In [1]:
import torch
import torch.nn as nn
import torch.optim as optim
from collections import Counter
import numpy as np

with open("data/poems-100.csv", "r", encoding="utf-8") as f:
    text = f.read().lower()

tokens = text.split()
vocab = sorted(set(tokens))
word2idx = {w:i for i,w in enumerate(vocab)}
idx2word = {i:w for w,i in word2idx.items()}
vocab_size = len(vocab)

ONE-HOT ENCODING

In [2]:

def one_hot_encode(idx, vocab_size):
    vec = torch.zeros(vocab_size)
    vec[idx] = 1.0
    return vec

Create Sequences

In [3]:
seq_length = 5
X, y = [], []

for i in range(len(tokens) - seq_length):
    seq = tokens[i:i+seq_length]
    target = tokens[i+seq_length]
    X.append([word2idx[w] for w in seq])
    y.append(word2idx[target])

X = torch.tensor(X)
y = torch.tensor(y)

In [4]:
seq_length = X.shape[1]

X_onehot = torch.zeros(X.shape[0], seq_length, vocab_size)
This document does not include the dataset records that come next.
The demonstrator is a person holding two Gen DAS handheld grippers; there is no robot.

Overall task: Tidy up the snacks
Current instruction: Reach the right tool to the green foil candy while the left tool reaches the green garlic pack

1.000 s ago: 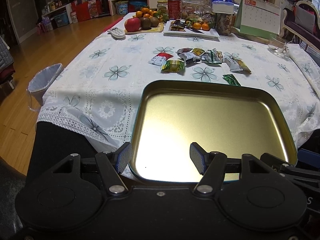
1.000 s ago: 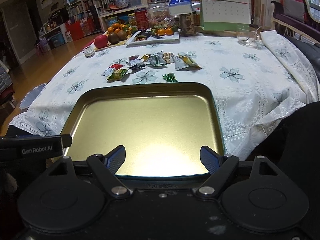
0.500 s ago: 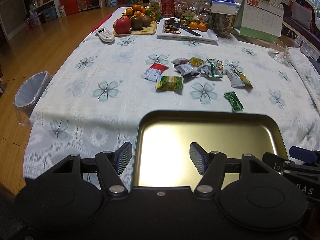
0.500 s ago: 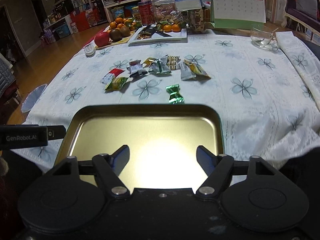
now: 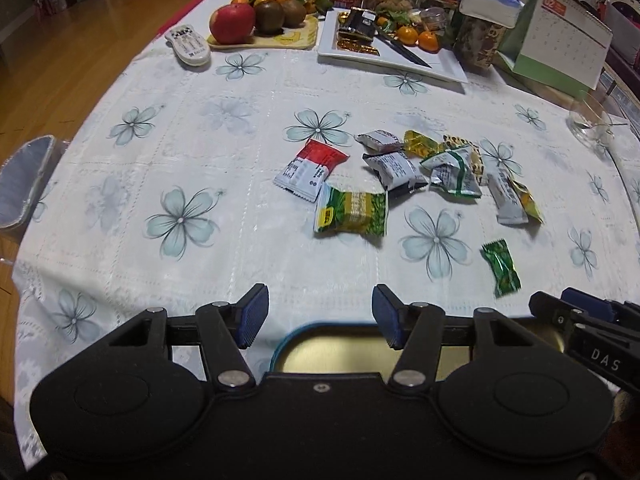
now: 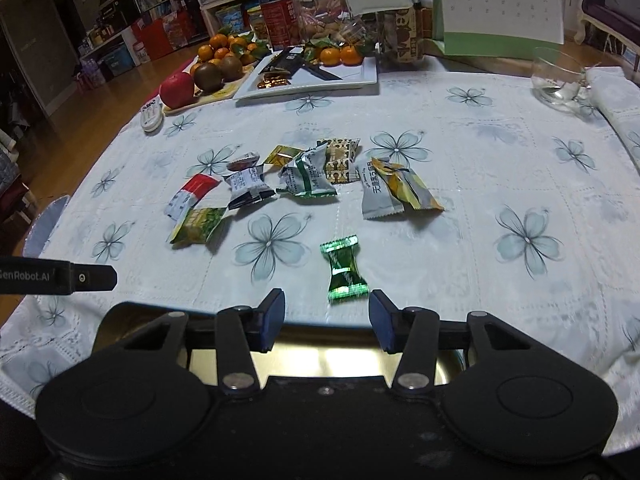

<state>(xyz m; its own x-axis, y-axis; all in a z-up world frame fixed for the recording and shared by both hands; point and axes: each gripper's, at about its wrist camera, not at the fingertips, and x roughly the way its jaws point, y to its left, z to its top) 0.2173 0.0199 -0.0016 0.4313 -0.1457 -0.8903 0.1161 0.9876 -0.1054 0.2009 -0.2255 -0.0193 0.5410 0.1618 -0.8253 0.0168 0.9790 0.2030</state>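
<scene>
- The gold tray [image 6: 344, 354] sits at the near edge of the table [image 6: 480, 184], directly beneath both of my grippers. I judge it is parked there as the bin for the snacks; I see nothing in the strip of it that shows.
- My right gripper [image 6: 326, 320] points steeply down over the tray's far rim. Its jaws are closing with nothing between the pads; the green candy [image 6: 344, 270] lies just beyond the tips, apart from the other snacks, and I take it as the likely first pick.
- My left gripper [image 5: 316, 318] is pitched down likewise, near the tray's left corner. Its jaws are closing from wide and hold nothing.
- The green-and-yellow packet [image 5: 352, 214] is the nearest snack ahead of the left gripper, touching the red-and-white packet [image 5: 310, 170].
- The remaining wrappers [image 6: 308, 174] lie in a loose row mid-table, some overlapping.
- Toward the far edge stand the fruit board [image 5: 260, 38] and white plate [image 5: 384, 56], well apart from the snacks.
</scene>
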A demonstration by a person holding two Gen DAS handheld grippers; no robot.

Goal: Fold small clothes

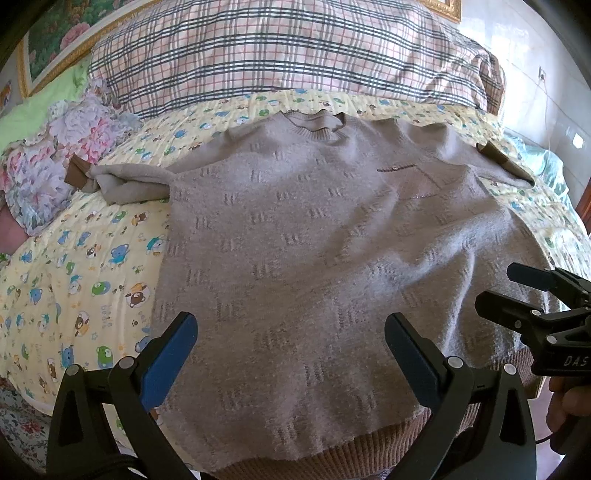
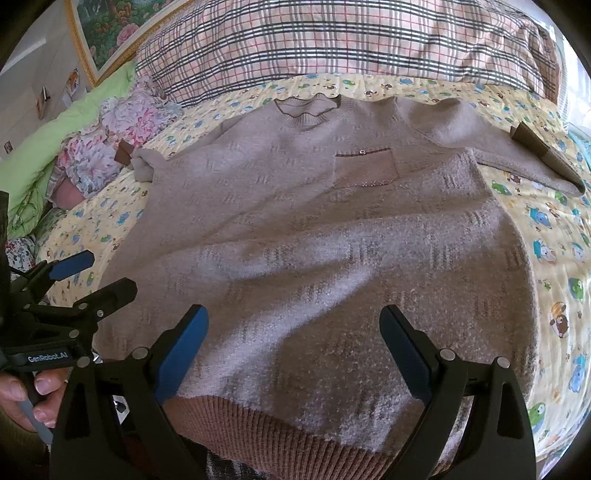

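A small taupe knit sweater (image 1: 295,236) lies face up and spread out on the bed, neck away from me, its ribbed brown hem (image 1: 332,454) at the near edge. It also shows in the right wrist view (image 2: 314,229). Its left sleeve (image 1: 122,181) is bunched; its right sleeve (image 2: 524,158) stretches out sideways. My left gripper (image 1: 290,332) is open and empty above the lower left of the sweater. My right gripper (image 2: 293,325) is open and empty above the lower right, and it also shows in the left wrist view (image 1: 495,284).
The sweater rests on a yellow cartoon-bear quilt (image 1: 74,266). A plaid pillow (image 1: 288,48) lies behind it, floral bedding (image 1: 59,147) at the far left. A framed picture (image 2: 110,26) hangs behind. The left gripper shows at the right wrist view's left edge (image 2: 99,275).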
for i in range(X.shape[0]):
    for j in range(seq_length):
        X_onehot[i, j, X[i, j]] = 1

In [5]:
from torch.utils.data import TensorDataset, DataLoader

dataset = TensorDataset(X_onehot, y)
loader = DataLoader(dataset, batch_size=64, shuffle=True)

RNN Model

In [6]:

class RNN_OneHot(nn.Module):
    def __init__(self, vocab_size, hidden_size):
        super().__init__()
        self.rnn = nn.RNN(vocab_size, hidden_size, batch_first=True)
        self.fc = nn.Linear(hidden_size, vocab_size)

    def forward(self, x):
        out, _ = self.rnn(x)
        out = self.fc(out[:, -1, :])
        return out


In [7]:
hidden_size = 64
model = RNN_OneHot(vocab_size, hidden_size)
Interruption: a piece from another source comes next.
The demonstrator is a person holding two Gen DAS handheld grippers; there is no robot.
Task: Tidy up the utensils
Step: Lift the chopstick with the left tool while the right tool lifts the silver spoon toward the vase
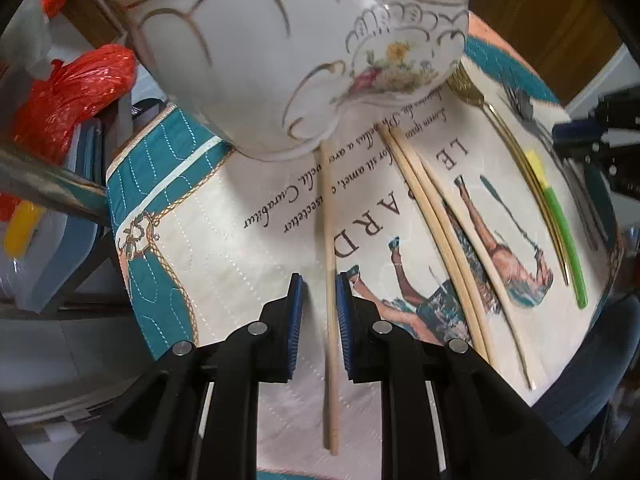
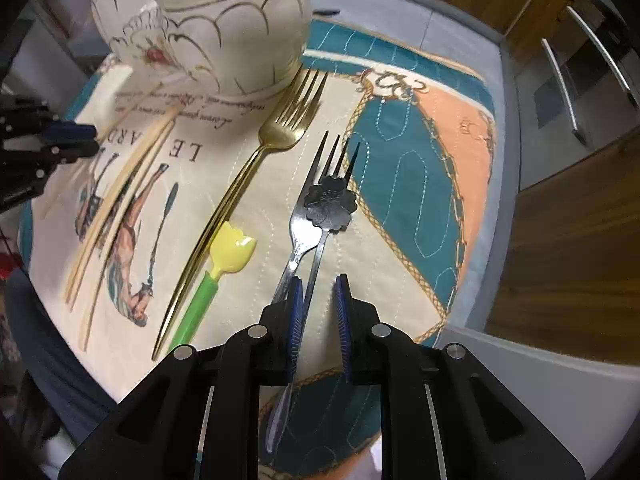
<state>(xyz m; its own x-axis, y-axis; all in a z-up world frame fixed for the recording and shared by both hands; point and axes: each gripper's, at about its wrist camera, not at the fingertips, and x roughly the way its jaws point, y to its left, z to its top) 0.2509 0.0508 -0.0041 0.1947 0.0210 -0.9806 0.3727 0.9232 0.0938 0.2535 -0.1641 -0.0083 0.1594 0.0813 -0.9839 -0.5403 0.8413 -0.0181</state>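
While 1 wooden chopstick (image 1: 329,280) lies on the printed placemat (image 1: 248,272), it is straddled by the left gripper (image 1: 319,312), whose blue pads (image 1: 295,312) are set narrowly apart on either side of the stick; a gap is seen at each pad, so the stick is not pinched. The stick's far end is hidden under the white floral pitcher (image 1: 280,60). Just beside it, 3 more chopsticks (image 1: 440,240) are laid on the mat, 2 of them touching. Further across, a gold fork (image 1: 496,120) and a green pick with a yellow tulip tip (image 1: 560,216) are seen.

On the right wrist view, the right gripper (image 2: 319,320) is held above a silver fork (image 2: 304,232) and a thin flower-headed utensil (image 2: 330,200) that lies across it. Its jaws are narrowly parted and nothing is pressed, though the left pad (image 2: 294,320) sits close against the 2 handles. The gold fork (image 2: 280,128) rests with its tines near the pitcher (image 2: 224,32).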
criterion = nn.CrossEntropyLoss()
optimizer = optim.Adam(model.parameters(), lr=0.001)

epochs = 20

for epoch in range(epochs):
    total_loss = 0

    for xb, yb in loader:
        output = model(xb)
        loss = criterion(output, yb)

        optimizer.zero_grad()
        loss.backward()
        optimizer.step()

        total_loss += loss.item()

    print(f"Epoch {epoch+1}, Loss: {total_loss/len(loader):.4f}")

     

Epoch 1, Loss: 7.4052
Epoch 2, Loss: 6.7771
Epoch 3, Loss: 6.4894
Epoch 4, Loss: 6.1827
Epoch 5, Loss: 5.9227
Epoch 6, Loss: 5.6639
Epoch 7, Loss: 5.4004
Epoch 8, Loss: 5.1239
Epoch 9, Loss: 4.8403
Epoch 10, Loss: 4.5602
Epoch 11, Loss: 4.2792
Epoch 12, Loss: 4.0130
Epoch 13, Loss: 3.7480
Epoch 14, Loss: 3.4983
Epoch 15, Loss: 3.2590
Epoch 16, Loss: 3.0278
Epoch 17, Loss: 2.8061
Epoch 18, Loss: 2.5956
Epoch 19, Loss: 2.3907
Epoch 20, Loss: 2.1990


In [8]:
seed_words = ["the", "sun", "shines", "bright", "upon"]
num_words_to_generate = 50
def generate_text_for_onehot(model, seed_words, num_words_to_generate, word2idx, idx2word, vocab_size, seq_length):
    model.eval()
    generated_words = list(seed_words)

    for _ in range(num_words_to_generate):
        if len(generated_words) < seq_length:
            current_sequence_words = generated_words
        else:
            current_sequence_words = generated_words[-seq_length:]

        try:
            input_indices = [word2idx[w] for w in current_sequence_words]
        except KeyError as e:
            print(f"Warning: Word '{e.args[0]}' not in vocabulary. Skipping generation for this word.")
            break
        input_tensor_indices = torch.tensor(input_indices).unsqueeze(0)
        one_hot_input_tensor = torch.zeros(1, input_tensor_indices.shape[1], vocab_size, dtype=torch.float32)
        for k, idx in enumerate(input_tensor_indices[0]):
            one_hot_input_tensor[0, k, idx] = 1.0

        with torch.no_grad():
            output = model(one_hot_input_tensor)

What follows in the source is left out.